→ ACTIVITY: Leave every picture out, and print the full listing again exactly.
☆ ☆ ☆
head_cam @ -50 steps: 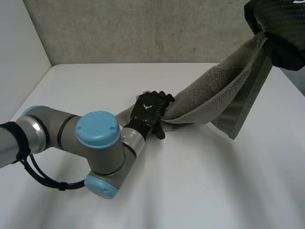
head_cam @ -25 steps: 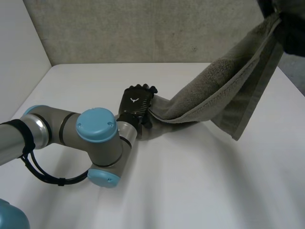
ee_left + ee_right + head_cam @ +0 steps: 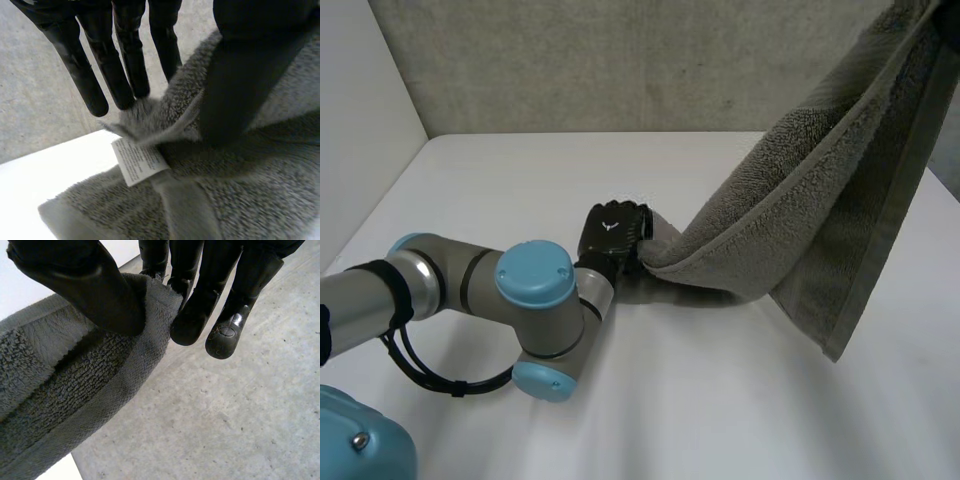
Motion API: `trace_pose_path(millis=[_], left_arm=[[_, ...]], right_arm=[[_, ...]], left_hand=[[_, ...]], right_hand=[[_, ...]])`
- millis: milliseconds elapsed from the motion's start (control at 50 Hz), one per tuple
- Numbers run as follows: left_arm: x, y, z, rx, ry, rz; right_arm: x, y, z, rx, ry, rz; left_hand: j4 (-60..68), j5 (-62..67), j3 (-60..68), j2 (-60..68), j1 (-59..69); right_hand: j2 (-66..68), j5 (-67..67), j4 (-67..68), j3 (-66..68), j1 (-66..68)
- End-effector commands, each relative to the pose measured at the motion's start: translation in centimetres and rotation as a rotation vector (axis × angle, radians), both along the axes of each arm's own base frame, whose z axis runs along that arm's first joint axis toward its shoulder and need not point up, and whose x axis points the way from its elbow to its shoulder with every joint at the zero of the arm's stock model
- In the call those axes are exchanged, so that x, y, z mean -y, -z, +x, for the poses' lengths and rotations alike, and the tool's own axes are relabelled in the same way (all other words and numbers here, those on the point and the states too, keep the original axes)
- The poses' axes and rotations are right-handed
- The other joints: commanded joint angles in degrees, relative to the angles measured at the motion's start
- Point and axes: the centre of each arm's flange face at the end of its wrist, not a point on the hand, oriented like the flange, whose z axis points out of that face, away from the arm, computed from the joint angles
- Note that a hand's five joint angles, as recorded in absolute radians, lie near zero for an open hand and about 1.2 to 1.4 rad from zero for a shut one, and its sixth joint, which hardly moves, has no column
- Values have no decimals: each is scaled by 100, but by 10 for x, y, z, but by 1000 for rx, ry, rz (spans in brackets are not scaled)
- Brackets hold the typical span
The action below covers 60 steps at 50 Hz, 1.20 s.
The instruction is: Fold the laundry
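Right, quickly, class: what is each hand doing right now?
Left hand: closed, pinching a corner of the towel.
Right hand: closed, pinching the towel's raised edge between thumb and fingers.

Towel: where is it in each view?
Head: towel spans from left hand at the table up to the upper right corner.
Left wrist: corner pinched between thumb and fingers, white label by the pinch.
Right wrist: edge pinched by right hand.
Shared: flat hem band.

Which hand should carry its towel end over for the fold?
Right, probably. The right hand pinches its towel end high above the table, free to swing over; the left hand holds the other corner low, better as anchor.
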Motion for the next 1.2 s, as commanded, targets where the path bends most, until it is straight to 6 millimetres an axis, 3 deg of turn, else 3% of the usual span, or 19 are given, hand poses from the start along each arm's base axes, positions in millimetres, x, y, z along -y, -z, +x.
trace_pose_path(millis=[20,60,100,160,200,220,260,280,320,380,420,560,700,760,800,840,960,1060,1200], left_arm=[[-4,0,0,-15,10,28],[-4,-4,2,-17,6,26],[-1,-31,8,-49,-10,-14],[2,-47,15,-59,-28,-35],[18,-83,43,-82,-101,-83],[18,-84,43,-83,-101,-83],[22,-122,68,-107,-145,-128],[22,-122,68,-108,-145,-128],[11,-149,82,-111,-133,-141],[2,-161,86,-108,-103,-142],[-20,-178,88,-94,-20,-122],[-52,-196,109,2,43,-55],[-56,-177,129,224,18,-2],[-49,-157,134,310,14,33],[-36,-120,132,382,26,120],[-30,-104,130,409,31,160],[3,-57,118,437,47,239],[29,-48,106,416,41,187],[58,-55,98,374,-17,50]], right_arm=[[8,4,2,-7,2,17],[13,6,2,-9,10,27],[18,9,2,-14,16,39],[24,12,3,-20,20,54],[26,13,4,-21,20,59],[29,16,5,-27,17,69],[33,18,7,-32,14,81],[40,20,6,-34,23,93],[47,23,5,-37,37,105],[58,26,2,-46,58,124],[61,28,2,-52,64,130],[88,52,-8,-138,135,248],[122,100,-9,-279,144,424],[136,122,-8,-320,140,482],[145,136,-7,-336,136,525],[161,163,-4,-349,133,604],[183,195,3,-349,127,653],[211,221,5,-235,178,642],[221,230,4,-190,216,588]], left_hand=[[3214,3224,3220,3215,3210],[3214,3224,3220,3215,3210],[3214,3224,3220,3215,3210],[3214,3224,3220,3215,3210],[3214,3224,3220,3215,3210],[3214,3224,3220,3215,3210],[3214,3224,3220,3215,3210],[3214,3224,3220,3215,3210],[3214,3224,3220,3215,3210],[3214,3224,3220,3215,3210],[3214,3224,3220,3215,3210],[3214,3224,3220,3215,3210],[3214,3224,3220,3215,3210],[3214,3224,3220,3215,3210],[3214,3224,3220,3215,3210],[3214,3224,3220,3215,3210],[3214,3224,3220,3215,3210],[3214,3224,3220,3215,3210],[2796,2806,2802,2797,2792]], right_hand=[[296,121,315,276,363],[296,121,315,276,363],[296,121,315,276,363],[296,121,315,276,363],[296,121,315,276,363],[296,121,315,276,363],[296,121,315,276,363],[296,121,315,276,363],[296,121,315,276,363],[296,121,315,276,363],[296,121,315,276,363],[296,121,315,276,363],[296,121,315,276,363],[296,121,315,276,363],[296,121,315,276,363],[296,121,315,276,363],[296,121,315,276,363],[296,121,315,276,363],[296,121,315,276,363]])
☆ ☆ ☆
→ ANSWER SPACE:
head_cam @ -50 steps: 
head_cam @ -25 steps: 
ee_left + ee_right + head_cam @ +0 steps: 
Motion API: `trace_pose_path(millis=[_], left_arm=[[_, ...]], right_arm=[[_, ...]], left_hand=[[_, ...]], right_hand=[[_, ...]])`
- millis: milliseconds elapsed from the motion's start (control at 50 Hz), one per tuple
- Numbers run as follows: left_arm: x, y, z, rx, ry, rz; right_arm: x, y, z, rx, ry, rz; left_hand: j4 (-60..68), j5 (-62..67), j3 (-60..68), j2 (-60..68), j1 (-59..69); right_hand: j2 (-66..68), j5 (-67..67), j4 (-67..68), j3 (-66..68), j1 (-66..68)
- End-effector commands, each relative to the pose measured at the motion's start: translation in centimetres and rotation as a rotation vector (axis × angle, radians), both along the axes of each arm's own base frame, whose z axis runs along that arm's first joint axis toward its shoulder and need not point up, and whose x axis points the way from its elbow to its shoulder with every joint at the zero of the arm's stock model
- In the call those axes are exchanged, so that x, y, z mean -y, -z, +x, for the poses' lengths and rotations alike, and the tool's own axes are relabelled in the same way (all other words and numbers here, those on the point and the states too, keep the original axes)
- The poses' axes and rotations are right-handed
- The other joints: commanded joint angles in degrees, relative to the angles measured at the motion's start
- Point and axes: the centre of each arm's flange face at the end of its wrist, not a point on the hand, oriented like the flange, whose z axis points out of that face, away from the arm, computed from the joint angles
- Note that a hand's five joint angles, as recorded in absolute radians, lie near zero for an open hand and about 1.2 to 1.4 rad from zero for a shut one, and its sixth joint, which hardly moves, has no column
- Values have no decimals: each is scaled by 100, but by 10 for x, y, z, but by 1000 for rx, ry, rz (spans in brackets are not scaled)
- Brackets hold the typical span
The action below covers 60 steps at 50 Hz, 1.20 s.
The instruction is: Fold the laundry
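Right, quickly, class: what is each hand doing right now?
Left hand: closed, pinching a corner of the towel.
Right hand: closed, pinching the towel's raised edge between thumb and fingers.

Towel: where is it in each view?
Head: towel spans from left hand at the table up to the upper right corner.
Left wrist: corner pinched between thumb and fingers, white label by the pinch.
Right wrist: edge pinched by right hand.
Shared: flat hem band.

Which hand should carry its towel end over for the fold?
Right, probably. The right hand pinches its towel end high above the table, free to swing over; the left hand holds the other corner low, better as anchor.
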Motion for the next 1.2 s, as commanded, targets where the path bends most, until it is straight to 6 millimetres an axis, 3 deg of turn, else 3% of the usual span, or 19 are given, hand poses from the start along each arm's base axes, positions in millimetres, x, y, z along -y, -z, +x.
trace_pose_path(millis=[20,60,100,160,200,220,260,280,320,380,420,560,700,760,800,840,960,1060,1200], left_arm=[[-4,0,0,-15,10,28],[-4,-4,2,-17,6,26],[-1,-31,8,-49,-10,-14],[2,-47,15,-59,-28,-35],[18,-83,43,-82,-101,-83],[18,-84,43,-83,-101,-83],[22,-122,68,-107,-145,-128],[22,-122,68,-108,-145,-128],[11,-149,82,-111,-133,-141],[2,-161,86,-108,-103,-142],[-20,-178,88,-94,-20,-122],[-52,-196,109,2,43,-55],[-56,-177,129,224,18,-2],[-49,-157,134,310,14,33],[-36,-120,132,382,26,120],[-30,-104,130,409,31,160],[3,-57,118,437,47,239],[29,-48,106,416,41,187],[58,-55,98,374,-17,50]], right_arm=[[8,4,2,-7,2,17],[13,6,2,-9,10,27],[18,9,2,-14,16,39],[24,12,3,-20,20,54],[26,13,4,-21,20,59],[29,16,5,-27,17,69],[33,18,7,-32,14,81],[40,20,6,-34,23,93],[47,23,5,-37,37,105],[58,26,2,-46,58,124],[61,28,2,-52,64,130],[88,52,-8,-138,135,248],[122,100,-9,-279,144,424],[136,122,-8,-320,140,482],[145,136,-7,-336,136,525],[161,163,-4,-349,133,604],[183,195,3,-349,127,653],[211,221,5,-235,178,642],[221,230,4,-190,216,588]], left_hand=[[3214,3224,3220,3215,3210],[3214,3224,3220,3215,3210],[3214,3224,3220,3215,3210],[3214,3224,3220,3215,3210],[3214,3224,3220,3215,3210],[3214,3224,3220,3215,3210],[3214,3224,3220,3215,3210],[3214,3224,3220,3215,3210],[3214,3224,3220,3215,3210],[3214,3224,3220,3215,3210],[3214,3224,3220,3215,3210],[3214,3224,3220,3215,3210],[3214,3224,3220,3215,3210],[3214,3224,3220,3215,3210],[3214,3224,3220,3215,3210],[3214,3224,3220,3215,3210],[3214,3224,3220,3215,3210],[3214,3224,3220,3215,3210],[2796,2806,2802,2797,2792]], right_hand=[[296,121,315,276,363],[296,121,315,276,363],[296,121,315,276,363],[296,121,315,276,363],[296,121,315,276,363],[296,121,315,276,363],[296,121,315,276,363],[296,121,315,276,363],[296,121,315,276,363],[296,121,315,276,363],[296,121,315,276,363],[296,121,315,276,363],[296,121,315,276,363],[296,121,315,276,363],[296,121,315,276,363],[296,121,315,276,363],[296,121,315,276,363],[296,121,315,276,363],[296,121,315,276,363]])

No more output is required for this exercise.